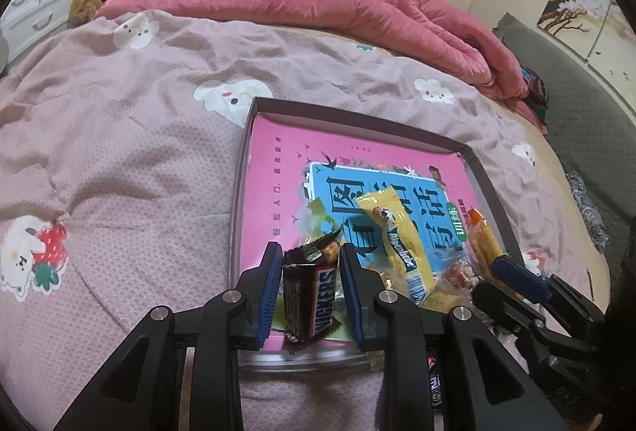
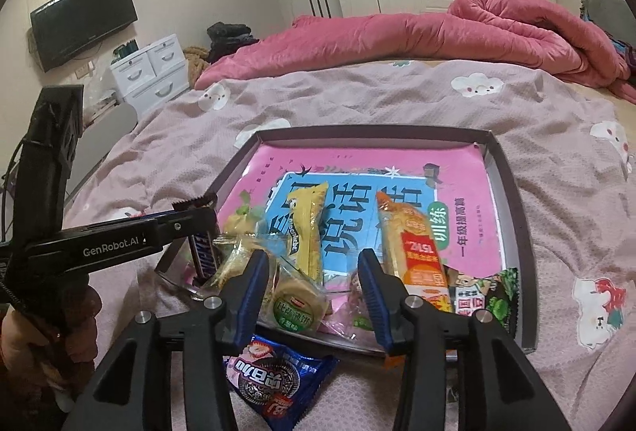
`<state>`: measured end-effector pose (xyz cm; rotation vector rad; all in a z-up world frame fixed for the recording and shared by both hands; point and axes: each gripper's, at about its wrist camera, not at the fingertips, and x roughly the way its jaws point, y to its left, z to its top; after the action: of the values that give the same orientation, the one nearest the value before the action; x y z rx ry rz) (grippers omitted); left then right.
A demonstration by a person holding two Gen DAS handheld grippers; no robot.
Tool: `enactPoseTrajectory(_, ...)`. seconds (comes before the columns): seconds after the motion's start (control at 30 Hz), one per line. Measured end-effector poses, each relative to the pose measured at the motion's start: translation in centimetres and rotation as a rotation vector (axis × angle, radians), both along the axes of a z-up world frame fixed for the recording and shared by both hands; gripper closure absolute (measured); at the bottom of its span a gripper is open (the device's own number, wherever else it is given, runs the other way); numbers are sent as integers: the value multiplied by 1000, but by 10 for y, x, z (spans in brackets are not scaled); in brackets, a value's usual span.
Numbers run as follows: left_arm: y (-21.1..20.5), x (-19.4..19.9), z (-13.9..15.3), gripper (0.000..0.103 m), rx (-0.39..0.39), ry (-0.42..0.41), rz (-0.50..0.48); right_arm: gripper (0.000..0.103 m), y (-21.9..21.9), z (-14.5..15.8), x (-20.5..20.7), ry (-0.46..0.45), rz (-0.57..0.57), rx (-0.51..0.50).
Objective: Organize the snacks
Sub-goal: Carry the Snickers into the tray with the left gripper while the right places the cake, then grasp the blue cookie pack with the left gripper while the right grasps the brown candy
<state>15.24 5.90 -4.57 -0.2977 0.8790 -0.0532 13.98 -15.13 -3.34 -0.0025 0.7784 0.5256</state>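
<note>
A shallow dark tray (image 1: 357, 117) lined with a pink and blue book cover lies on the bed. A Snickers bar (image 1: 314, 296) stands tilted at its near edge between the pads of my left gripper (image 1: 310, 252), with a thin gap beside the left pad; that gripper is open. In the right wrist view my right gripper (image 2: 312, 260) hangs open over the tray's (image 2: 512, 192) near edge, above a round green-labelled cookie pack (image 2: 296, 305). A yellow packet (image 2: 308, 228), an orange packet (image 2: 417, 252) and a green packet (image 2: 489, 296) lie inside. A blue Oreo pack (image 2: 274, 379) lies outside, under the right gripper.
A rumpled pink quilt (image 2: 477, 29) is piled along the far side of the bed. White drawers (image 2: 155, 73) and a wall TV (image 2: 83, 21) stand to the left, wardrobes behind. A person's hand (image 2: 39, 351) holds the left gripper (image 2: 198, 216) beside the tray.
</note>
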Motion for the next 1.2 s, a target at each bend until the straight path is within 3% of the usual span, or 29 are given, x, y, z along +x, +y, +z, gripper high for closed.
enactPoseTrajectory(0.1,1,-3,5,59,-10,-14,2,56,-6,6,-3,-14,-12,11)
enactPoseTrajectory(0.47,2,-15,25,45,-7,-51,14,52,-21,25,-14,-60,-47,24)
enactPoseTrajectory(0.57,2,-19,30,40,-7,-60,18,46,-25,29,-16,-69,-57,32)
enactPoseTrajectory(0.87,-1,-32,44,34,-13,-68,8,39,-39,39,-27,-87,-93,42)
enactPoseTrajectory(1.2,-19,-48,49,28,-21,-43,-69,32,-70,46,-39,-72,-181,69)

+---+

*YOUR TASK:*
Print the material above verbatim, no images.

*RESULT OF THIS EXERCISE:*
`<state>`: measured end-effector pose (xyz cm; rotation vector rad; all in a z-up world frame fixed for the recording and shared by both hands; point and axes: each gripper's, at about its wrist camera, not at the fingertips, and x roughly the way its jaws point, y to its left, z to its top; after the action: of the values that give the same orientation, the one nearest the value before the action; x y z rx ry rz) (grippers omitted); left then right.
A demonstration by a person holding two Gen DAS handheld grippers; no robot.
Tool: `enactPoseTrajectory(_, ...)`. seconds (comes before the columns): seconds after the motion's start (control at 30 Hz), one per line. Measured end-effector poses, each relative to the pose measured at the motion's start: translation in centimetres and rotation as a rotation vector (axis × angle, radians), both along the axes of a z-up world frame fixed for the recording and shared by both hands; gripper closure absolute (measured); at the bottom of its span a gripper is open (the device's own number, wherever else it is given, runs the other way); numbers are sent as integers: the value multiplied by 1000, but by 10 for y, x, z (spans in brackets are not scaled); in brackets, a value's usual span.
Numbers run as follows: left_arm: y (-21.1..20.5), x (-19.4..19.9), z (-13.9..15.3), gripper (0.000..0.103 m), rx (-0.39..0.39), ry (-0.42..0.41), rz (-0.50..0.48); right_arm: gripper (0.000..0.103 m), y (-21.9..21.9), z (-14.5..15.8), x (-20.5..20.7), ry (-0.46..0.45), rz (-0.57..0.57), rx (-0.51..0.50).
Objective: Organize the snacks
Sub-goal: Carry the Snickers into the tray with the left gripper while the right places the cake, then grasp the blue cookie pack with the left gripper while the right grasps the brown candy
<state>15.24 5.90 -4.57 -0.2977 0.8790 -0.0532 13.98 -15.13 -3.34 -0.0025 0.7784 0.5256</state>
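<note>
A shallow dark tray (image 1: 357, 117) lined with a pink and blue book cover lies on the bed. A Snickers bar (image 1: 314, 296) stands tilted at its near edge between the pads of my left gripper (image 1: 310, 252), with a thin gap beside the left pad; that gripper is open. In the right wrist view my right gripper (image 2: 312, 260) hangs open over the tray's (image 2: 512, 192) near edge, above a round green-labelled cookie pack (image 2: 296, 305). A yellow packet (image 2: 308, 228), an orange packet (image 2: 417, 252) and a green packet (image 2: 489, 296) lie inside. A blue Oreo pack (image 2: 274, 379) lies outside, under the right gripper.
A rumpled pink quilt (image 2: 477, 29) is piled along the far side of the bed. White drawers (image 2: 155, 73) and a wall TV (image 2: 83, 21) stand to the left, wardrobes behind. A person's hand (image 2: 39, 351) holds the left gripper (image 2: 198, 216) beside the tray.
</note>
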Motion for the next 1.2 s, a target at each bend until the straight path is within 3% of the usual span, or 29 are given, x, y, z along +x, +y, +z, gripper high for closed.
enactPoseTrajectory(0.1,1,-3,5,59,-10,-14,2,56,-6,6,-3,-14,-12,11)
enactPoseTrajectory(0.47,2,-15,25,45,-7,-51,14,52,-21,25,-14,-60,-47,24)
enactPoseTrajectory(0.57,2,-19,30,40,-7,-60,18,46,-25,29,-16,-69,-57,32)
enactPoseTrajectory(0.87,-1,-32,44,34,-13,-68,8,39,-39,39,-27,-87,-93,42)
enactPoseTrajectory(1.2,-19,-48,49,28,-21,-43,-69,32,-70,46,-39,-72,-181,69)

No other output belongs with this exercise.